We wanted to grasp huge issues in this documentary, we travelled around the country in a helicopter, searched in new archives, observed the bird fight for their offspring. We captured footage of politicians and representatives of larger corporations during "mating season". But how would it all sound? What leitmotifs would bring the chapters of the film together, what feeling would the music evoke? What resonates with a Caterpillar digger, a private jet and flying over a beautiful, doomed landscape? It was clear that music needed to span a vast territory-- melancholic strings and deep, sonorous electro-vibes could act as a foreshadowing of impending disaster.
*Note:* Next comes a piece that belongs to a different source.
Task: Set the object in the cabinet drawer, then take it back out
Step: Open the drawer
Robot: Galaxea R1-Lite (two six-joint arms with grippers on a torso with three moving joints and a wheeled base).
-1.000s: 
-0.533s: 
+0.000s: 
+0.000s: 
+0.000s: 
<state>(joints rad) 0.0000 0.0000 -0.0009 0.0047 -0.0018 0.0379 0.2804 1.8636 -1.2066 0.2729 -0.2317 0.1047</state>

Without making the audience feel manipulated, tension needed to be created to underline, to accent, to enhance or temper the film's effect in the appropriate places.
After receiving a copy of the film without sound, Valgeir Sigurðsson watched it in his Greenhouse studio; seeing what would start to take shape in his head. He proceeded to write the basic theme and then summoned to his side musicians like Nico Muhly, Sam Amidon, Ben Frost and other friends of this odd Greenhouse. One could say that the essence of their approach to the score can be found in the Icelandic folksong Grýlukvæði: something is off and it's hard to pinpoint exactly what. There is a distortion, a din and a defamiliarizing quality that is difficult to put into words. Flying over the Fljótsdalur waterfalls that are no longer there, a solitary viola is our guide, and we can sense the threat. The music creates an intense atmosphere when we fly over the sand pyramids on Vatnajökull, in the direction of an areas that is to be destroyed because of a short-term gold rush. The shrill brass tones resonate and contrast the heavy, impenetrable silence.



Soundtrack is embedded below.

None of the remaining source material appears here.